Saturday, December 21, 2024

A brief defence of teaching Latin and natural history in state schools

I went to a comprehensive, I received free school meals, I even had Allison Pearson in the same class. But I still took and passed O level Latin.

Which made me sad to read this story in Schools Week:

Thousands of secondary pupils are facing "significant disruption" after the government scrapped its state school Latin programme mid-year as it seeks to plug a fiscal black hole.

In a letter seen by Schools Week, the Department for Education has informed schools it is terminating its Latin Excellence Programme in February.

The £4 million scheme was supposed to run until 2026, but government has enacted a break clause to end it earlier. The scheme provided a centre of excellence to create resources for partner schools, and also funded teacher salaries and trips to Rome.

Money is tight, but having read recently that the proposed GCSE in natural history is on hold because it's seen as a Tory initiative,* I suspect a combination of inverse snobbery and Gradgrindery is at work here too.

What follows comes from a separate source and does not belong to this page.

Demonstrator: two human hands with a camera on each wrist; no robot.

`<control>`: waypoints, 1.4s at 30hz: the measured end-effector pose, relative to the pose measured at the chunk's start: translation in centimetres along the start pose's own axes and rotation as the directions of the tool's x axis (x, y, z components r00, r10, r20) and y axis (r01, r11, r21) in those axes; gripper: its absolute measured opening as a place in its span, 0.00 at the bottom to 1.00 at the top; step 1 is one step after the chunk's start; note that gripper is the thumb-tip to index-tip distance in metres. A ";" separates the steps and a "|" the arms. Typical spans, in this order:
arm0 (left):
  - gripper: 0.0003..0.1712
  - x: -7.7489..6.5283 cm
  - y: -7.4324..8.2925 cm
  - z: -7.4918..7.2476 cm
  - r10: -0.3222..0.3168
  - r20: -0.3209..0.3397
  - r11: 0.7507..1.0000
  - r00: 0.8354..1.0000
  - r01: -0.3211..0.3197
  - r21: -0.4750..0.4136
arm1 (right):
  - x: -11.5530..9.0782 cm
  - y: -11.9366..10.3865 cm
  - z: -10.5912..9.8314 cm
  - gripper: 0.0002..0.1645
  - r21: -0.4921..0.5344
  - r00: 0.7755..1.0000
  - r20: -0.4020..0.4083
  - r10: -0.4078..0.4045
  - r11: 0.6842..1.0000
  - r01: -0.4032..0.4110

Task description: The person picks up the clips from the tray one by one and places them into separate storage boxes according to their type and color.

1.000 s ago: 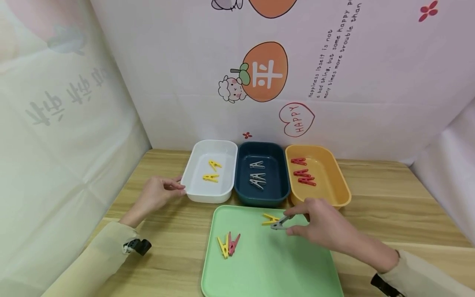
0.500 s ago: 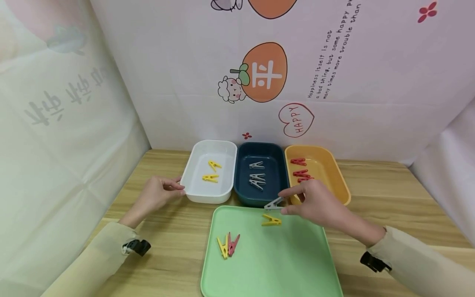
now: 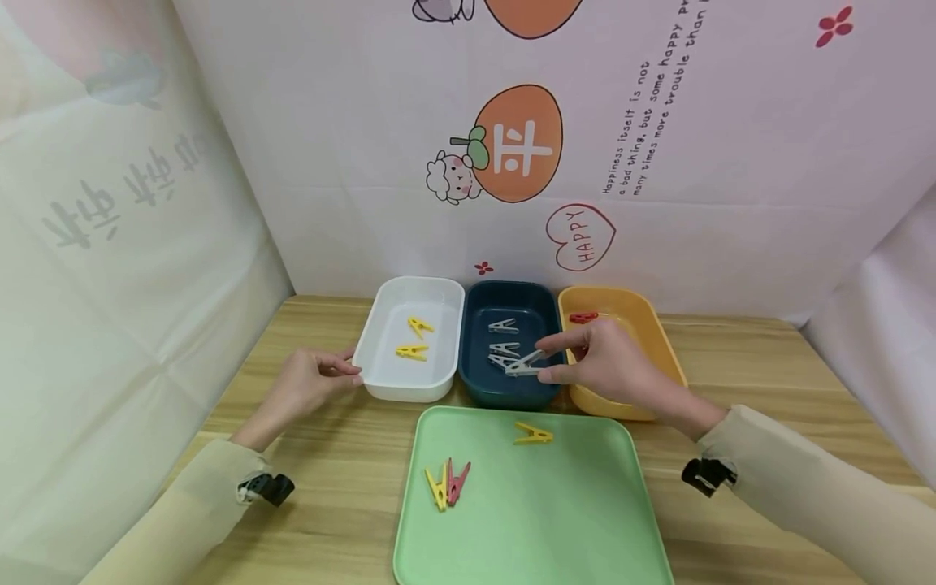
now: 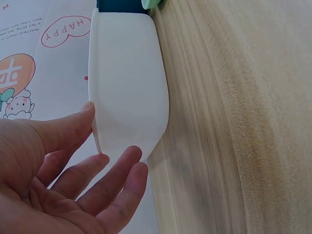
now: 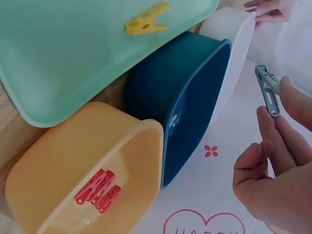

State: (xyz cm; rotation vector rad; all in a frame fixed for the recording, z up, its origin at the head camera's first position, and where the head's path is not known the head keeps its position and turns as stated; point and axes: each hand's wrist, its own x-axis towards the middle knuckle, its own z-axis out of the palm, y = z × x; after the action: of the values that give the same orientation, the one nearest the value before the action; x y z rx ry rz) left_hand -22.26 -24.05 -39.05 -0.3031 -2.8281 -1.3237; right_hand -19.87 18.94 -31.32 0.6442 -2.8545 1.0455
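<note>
My right hand (image 3: 610,361) pinches a grey clothespin (image 3: 523,365) by its handles between thumb and fingers, over the dark blue bin (image 3: 512,396). More grey clothespins (image 3: 503,326) lie inside that bin. In the right wrist view the held clothespin (image 5: 267,90) is apart from the bin walls. My left hand (image 3: 310,382) holds the near left edge of the white bin (image 3: 413,390), its thumb at the rim in the left wrist view. Two yellow clothespins (image 3: 412,352) lie in the white bin. On the green tray (image 3: 534,520) are yellow clothespins (image 3: 534,434) and a red clothespin (image 3: 457,483).
The yellow-orange bin (image 3: 643,325) stands right of the blue one, partly covered by my right hand. Red clothespins (image 5: 97,187) lie in it. The three bins stand side by side on the wooden table (image 3: 753,366), before a printed cloth (image 3: 351,162).
My right hand has carried the grey clothespin from above the tray, up and leftward, to over the dark blue bin. The left hand has stayed at the white bin.
</note>
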 end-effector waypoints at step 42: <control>0.04 0.1 -0.1 0.1 0.005 -0.013 1.000 1.000 -0.005 0.013 | 7.2 3.8 1.4 0.24 0.079 0.977 -0.008 0.213 0.974 -0.212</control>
State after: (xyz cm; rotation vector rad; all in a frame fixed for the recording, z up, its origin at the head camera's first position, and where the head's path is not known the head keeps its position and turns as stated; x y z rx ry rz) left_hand -22.33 -24.01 -39.23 -0.3008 -2.8220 -1.3016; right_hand -27.76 18.03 -33.50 0.3354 -2.9313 1.1880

For myself, and perhaps because we received so little formal grammar teaching in English in those days, I found studying Latin invaluable because it taught me how languages work. That was about the most useful knowledge I brought to studying philosophy at university, though those staples of primary school maths, Venn diagrams, proved to he useful in proving the validity or not of syllogisms.

A few weeks ago, Liberal Democrat MPs were posting about their belief in choice in education as a way of justifying their opposition to VAT on school fees. If choice is good for those who can afford private education, then it is good for everyone.

So I hope to see them posting in favour of giving state schools the freedom to offer a diverse curriculum - including natural history and Latin.


* Mary Colwell once wrote a guest post for this blog making the case for this qualification, The idea that natural history is somehow Tory reminds me that George Orwell began one of his As I Please columns in Tribune: "Last time I mentioned flowers in this column an indignant lady wrote in to say that flowers are bourgeois." 

4 comments:

Anonymous said...

Some time in the 1960s the Times Literary Supplement published an editorial on calligraphy. I can't remember the exact quotation but the gist was something like this: that as a means of making books calligraphy was superseded by the printing press; that as a means of drafting formal documents it was superseded by the typewriter. But in its twentieth century revival it is among the fine arts, so safe from further technological incursion.

I suggest a similar conspectus for Latin. As everyday speech and writing it went with the ancient world. As a means of learned exchange it became obsolete as vernaculars stabilised around the sixteenth century. As a mark of a liberal education it lost ground to English and the sciences. (I know of a Middlesex grammar school headmaster, himself a classical scholar, who was worried about this.) As a guide to English grammar the latter itself (and a great deal of it is now taught) is more to the point. As what Mary Evans called an education in the thankless task - well, that undertaking is no longer thought respectable. So if we now wish for a revival of Latin would not the best thing be to promote it as a fascinating study in its own right? This may not appeal to Labour ministers - but it might appeal directly to some schools and their pupils who could clamour for it. I think university departments of classics could do a good promotion job.

Anonymous said...

I find it ridiculous that Natural History is seen as a Tory thing when nature surrounds us and has done since time began.Political ideology more than common sense!?

Neil Hickman said...

In the days when we sought to produce mechanics and engineers, boys (and girls with enlightened parents) were encouraged to play with Meccano.
I think Latin can be seen as a sort of linguistic Meccano. It shows you how the bits of a sentence fit together. And for my money, if teaching as many children as possible a bit of Latin meant that I never again heard (or read) "should of", that would be worth a penny on anyone's income tax.

Anonymous said...

Delighted to post my support for Latin in state schools. One day we will have a government that thinks education is worth spending decent money on. Until then those who can will continue to spend money on getting their kids the nest education possible, be it my buying houses near to good schools or by paying gees.